▶ WORK INSTRUCTION:
All lines below between the line with "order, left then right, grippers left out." and the line with "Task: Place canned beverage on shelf", including both, must be copied exactly, and the pictures must be omitted.

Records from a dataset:

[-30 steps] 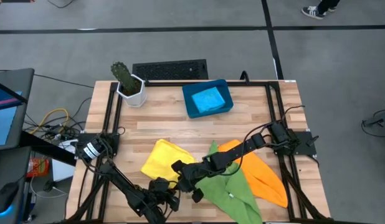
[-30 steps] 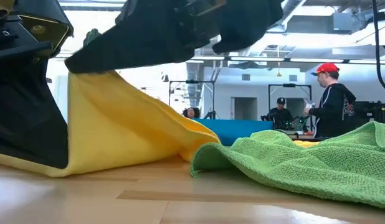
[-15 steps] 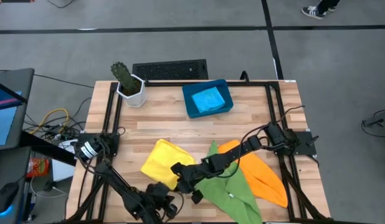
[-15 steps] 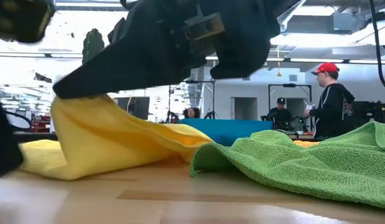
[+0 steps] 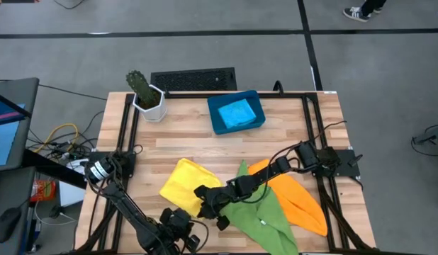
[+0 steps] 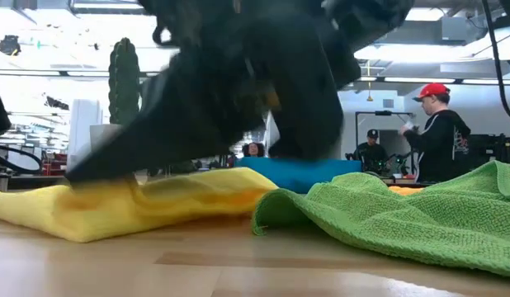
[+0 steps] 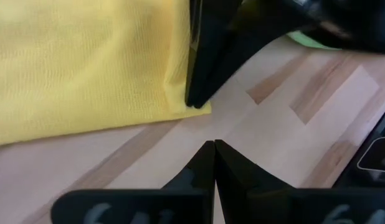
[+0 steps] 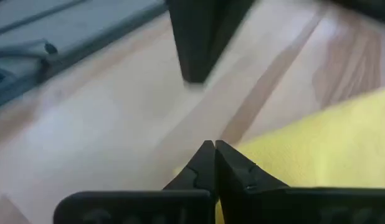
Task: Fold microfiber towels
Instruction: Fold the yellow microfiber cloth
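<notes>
The yellow towel (image 5: 182,180) lies low on the wood at the near left, its corner in my shut right gripper (image 5: 203,192), whose fingertips sit down at table level (image 6: 80,171). My left gripper (image 7: 213,146) is shut on nothing. It hovers over bare wood just short of that corner, near the table's front edge (image 5: 179,222). The green towel (image 5: 265,212) lies rumpled to the right, partly over the orange towel (image 5: 302,200). A light blue towel (image 5: 238,112) rests in the dark-blue tray (image 5: 215,125). My right gripper pinches the yellow towel's near right corner (image 7: 194,112) between its two fingers (image 7: 202,74). The fingers slant down at it from the table's right. The corner is down on the table, and the towel lies slack behind it (image 6: 156,202). One layer or several, I cannot tell.
A potted cactus (image 5: 144,93) stands at the far left corner, with a dark keyboard (image 5: 194,78) beyond the far edge. Black frame rails run along the table's sides. Bare wood lies between the tray and the towels. People stand in the room behind (image 6: 436,132).
My right gripper has come down with the yellow towel's corner. The fold that stood raised has sunk flat onto the table. My left gripper, shut throughout, has risen and drawn back from the yellow towel toward the table's near edge.
</notes>
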Action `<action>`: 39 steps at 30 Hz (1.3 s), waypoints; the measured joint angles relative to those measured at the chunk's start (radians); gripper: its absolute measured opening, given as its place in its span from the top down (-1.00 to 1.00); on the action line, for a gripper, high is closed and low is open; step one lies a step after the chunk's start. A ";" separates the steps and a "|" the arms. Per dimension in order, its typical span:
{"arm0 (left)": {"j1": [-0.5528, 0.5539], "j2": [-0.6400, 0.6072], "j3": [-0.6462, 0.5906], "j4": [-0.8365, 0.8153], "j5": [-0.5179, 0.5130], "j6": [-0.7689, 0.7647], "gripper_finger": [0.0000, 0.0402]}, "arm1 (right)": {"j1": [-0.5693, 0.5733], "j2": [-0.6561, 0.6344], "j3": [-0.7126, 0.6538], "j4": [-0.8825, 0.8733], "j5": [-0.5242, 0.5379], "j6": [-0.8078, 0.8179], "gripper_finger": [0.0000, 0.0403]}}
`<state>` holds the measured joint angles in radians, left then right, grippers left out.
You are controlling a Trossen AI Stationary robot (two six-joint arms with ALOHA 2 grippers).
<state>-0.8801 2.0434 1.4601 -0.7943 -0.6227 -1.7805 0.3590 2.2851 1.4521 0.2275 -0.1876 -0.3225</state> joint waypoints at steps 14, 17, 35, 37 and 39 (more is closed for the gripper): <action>-0.003 0.000 0.000 -0.001 -0.055 -0.022 1.00 | -0.021 0.013 0.006 0.008 -0.016 0.001 0.63; 0.002 0.000 0.000 -0.001 -0.090 -0.033 1.00 | -0.019 0.013 0.011 0.020 -0.021 0.001 0.53; 0.026 0.002 -0.001 0.105 -0.156 0.020 1.00 | -0.083 0.013 0.093 -0.001 0.006 0.001 0.14; 0.033 0.002 -0.001 0.104 -0.176 0.023 1.00 | -0.090 0.001 0.117 -0.082 0.006 0.001 0.16; 0.041 0.002 -0.001 0.100 -0.178 0.033 1.00 | -0.104 -0.025 0.134 -0.139 0.005 0.001 0.18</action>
<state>-0.8387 2.0457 1.4590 -0.6943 -0.8005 -1.7472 0.2549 2.2603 1.5862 0.0883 -0.1831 -0.3215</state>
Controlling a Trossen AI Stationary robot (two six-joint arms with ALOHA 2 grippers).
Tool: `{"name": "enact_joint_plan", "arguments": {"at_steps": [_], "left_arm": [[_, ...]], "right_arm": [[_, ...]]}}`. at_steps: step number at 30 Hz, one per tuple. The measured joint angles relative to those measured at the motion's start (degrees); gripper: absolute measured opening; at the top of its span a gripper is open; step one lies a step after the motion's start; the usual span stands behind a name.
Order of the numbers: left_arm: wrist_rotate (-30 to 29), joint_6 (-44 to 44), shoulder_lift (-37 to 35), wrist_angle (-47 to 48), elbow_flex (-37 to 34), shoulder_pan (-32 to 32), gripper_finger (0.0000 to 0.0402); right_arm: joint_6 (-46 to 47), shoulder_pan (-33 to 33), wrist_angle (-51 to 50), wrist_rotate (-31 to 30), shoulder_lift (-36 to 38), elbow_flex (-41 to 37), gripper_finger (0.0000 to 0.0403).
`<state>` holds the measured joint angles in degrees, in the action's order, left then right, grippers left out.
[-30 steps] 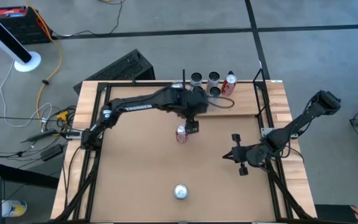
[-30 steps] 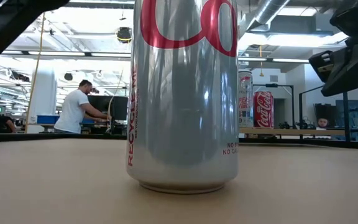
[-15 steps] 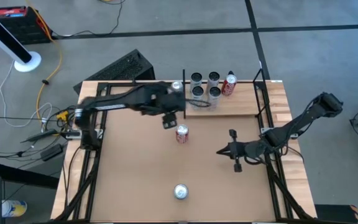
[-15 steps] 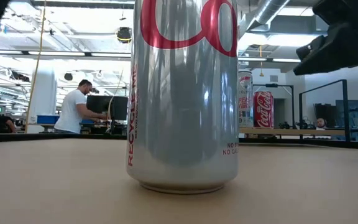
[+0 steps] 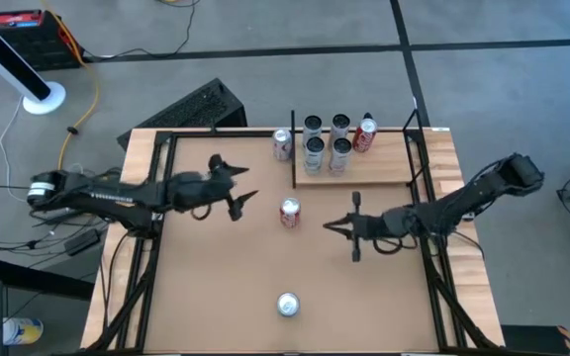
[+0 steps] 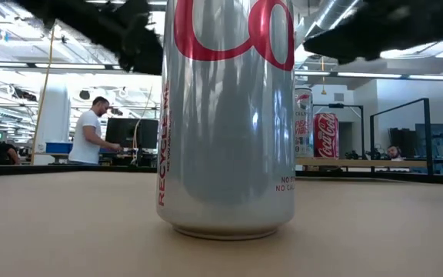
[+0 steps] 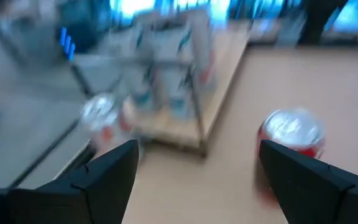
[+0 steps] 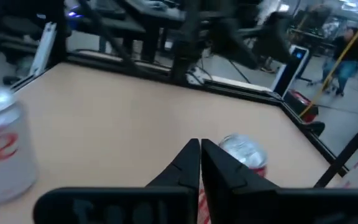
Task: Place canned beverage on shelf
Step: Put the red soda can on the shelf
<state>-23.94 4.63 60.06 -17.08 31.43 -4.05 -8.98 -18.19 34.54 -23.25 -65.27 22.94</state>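
Facing camera-side can, person behind.

Even, bright overhead light — ceiling strip lights glare in the low view, shadows stay soft. The left wrist view is motion-smeared; the near silver can looms, sheen-streaked.

"RECYCLE ME" on silver can, "Coca-Cola" on red can

nearest can: glossy silver metal, smooth and mirror-bright, with red print. tabletop: matt tan board, smooth. shelf: pale bare wood plank, with thin black metal posts. my fingers: matt black plastic, by the look of them.
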Motion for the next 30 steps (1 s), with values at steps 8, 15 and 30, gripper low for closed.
{"name": "enact_joint_plan", "arguments": {"at_steps": [8, 15, 30], "left_arm": [[11.2, 6.3, 0.7, -47.0, -22.7, -4.2, 0.032], [12.3, 10.8, 1.9, -46.4, -21.6, -7.3, 0.032], [21.0, 9.1, 2.2, -38.9, -20.3, -9.5, 0.032]], "right_arm": [[3.2, 16.9, -13.2, 16.0, -4.5, 11.2, 0.0103], [1.4, 25.1, -22.6, 23.2, -7.9, 21.6, 0.021], [3.7, 17.1, -22.2, 18.4, -19.5, 27.7, 0.0327]]}}
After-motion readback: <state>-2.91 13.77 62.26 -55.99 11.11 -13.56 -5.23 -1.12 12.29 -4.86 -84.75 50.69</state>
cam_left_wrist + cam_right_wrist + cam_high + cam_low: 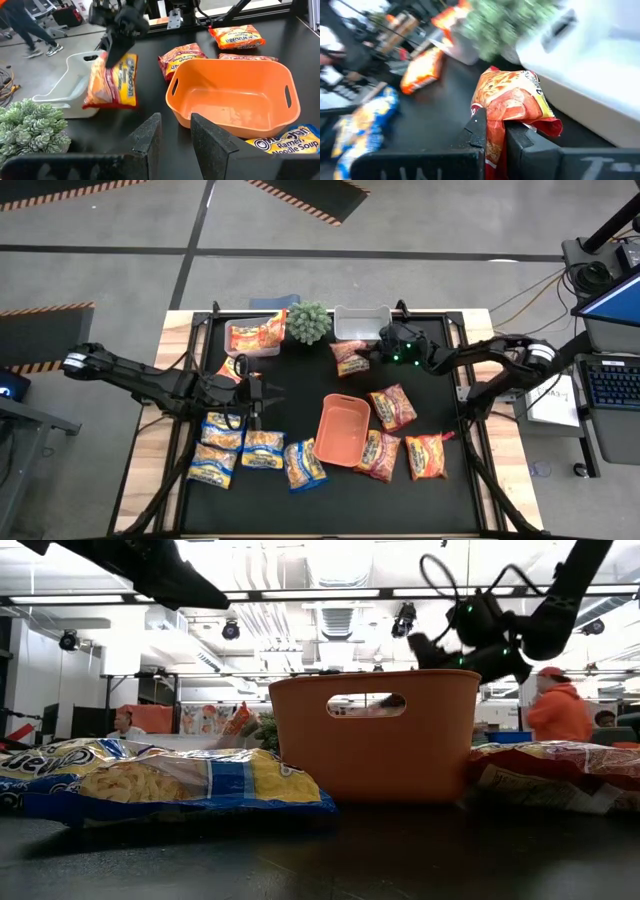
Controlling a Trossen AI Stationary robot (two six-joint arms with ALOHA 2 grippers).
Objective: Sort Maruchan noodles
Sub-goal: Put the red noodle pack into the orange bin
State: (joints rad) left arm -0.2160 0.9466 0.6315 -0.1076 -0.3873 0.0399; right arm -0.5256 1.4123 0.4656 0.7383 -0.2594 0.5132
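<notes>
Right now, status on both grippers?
Right gripper shut on red packet beside white bin. Left gripper open, empty, above yellow packets. Path clear.

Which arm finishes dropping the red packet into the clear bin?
Right. The right gripper already clamps the red packet beside the clear bin; the left gripper sits over the yellow packets.

The surface is black. The tray is orange. Four packets are yellow with blue; others are orange and red. The plant is green.
</notes>
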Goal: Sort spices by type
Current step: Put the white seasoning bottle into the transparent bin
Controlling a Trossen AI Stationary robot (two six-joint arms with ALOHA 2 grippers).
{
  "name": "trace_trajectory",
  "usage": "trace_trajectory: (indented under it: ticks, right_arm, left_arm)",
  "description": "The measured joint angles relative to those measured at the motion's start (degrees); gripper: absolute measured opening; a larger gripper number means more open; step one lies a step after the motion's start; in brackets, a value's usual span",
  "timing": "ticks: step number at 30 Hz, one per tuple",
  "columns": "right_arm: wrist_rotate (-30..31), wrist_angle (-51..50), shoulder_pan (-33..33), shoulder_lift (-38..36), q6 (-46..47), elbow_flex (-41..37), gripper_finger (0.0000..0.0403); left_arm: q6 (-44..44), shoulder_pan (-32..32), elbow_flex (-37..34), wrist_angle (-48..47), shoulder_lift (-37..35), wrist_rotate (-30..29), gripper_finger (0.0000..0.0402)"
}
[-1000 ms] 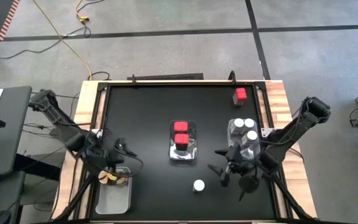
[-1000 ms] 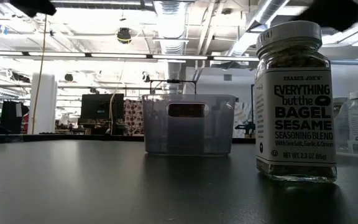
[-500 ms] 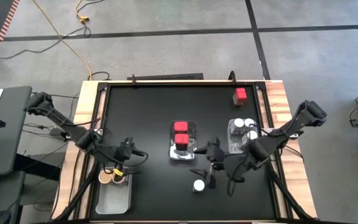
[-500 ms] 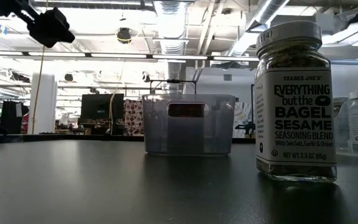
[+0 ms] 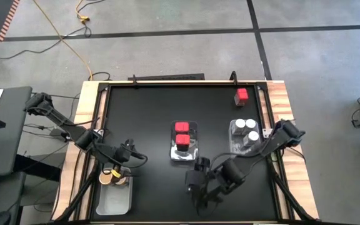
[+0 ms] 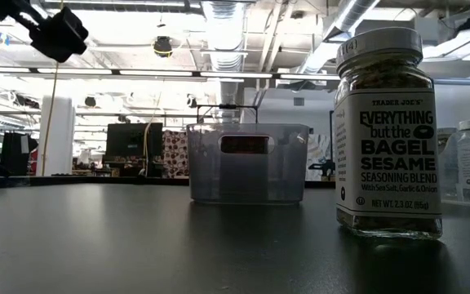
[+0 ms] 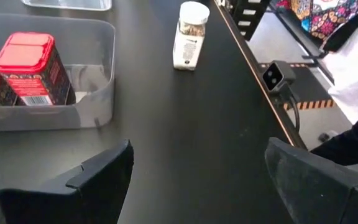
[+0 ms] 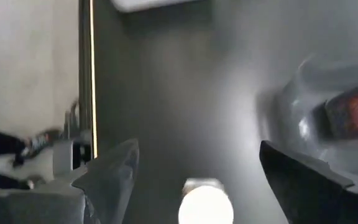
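Now the right pincer [image 8: 197, 180] hangs wide open and empty above the white-lidded jar [image 7: 189, 35] standing alone near the front edge of the black counter [image 5: 142, 119]. Two red tins [image 5: 182, 133] sit in the middle bin [image 5: 184, 155], white-lidded jars [image 5: 244, 130] in the right one, another red tin [image 5: 242, 95] stands far back. Over at the left side, the left pincer [image 7: 197, 174] is spread open, empty.
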Motion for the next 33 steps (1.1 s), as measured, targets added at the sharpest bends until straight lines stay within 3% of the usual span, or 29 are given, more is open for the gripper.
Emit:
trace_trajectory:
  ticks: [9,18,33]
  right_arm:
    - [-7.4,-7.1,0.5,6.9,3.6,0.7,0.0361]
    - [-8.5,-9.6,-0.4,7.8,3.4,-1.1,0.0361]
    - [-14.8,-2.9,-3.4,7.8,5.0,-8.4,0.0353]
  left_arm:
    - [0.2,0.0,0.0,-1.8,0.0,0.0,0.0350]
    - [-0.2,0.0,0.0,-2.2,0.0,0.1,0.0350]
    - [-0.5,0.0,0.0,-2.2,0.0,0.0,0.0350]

▶ SOLUTION TO THIS EXERCISE:
`<state>` holds the measured joint angles in degrees, in the action's order, left then right, grippers left out.
[-30 steps] 
[-30 steps] 
[-15 steps] 
[-15 steps] 
[+0 steps] 
[+0 steps] 
[+0 steps] 
[+0 steps] 
Task: Place canned beverage on shelf

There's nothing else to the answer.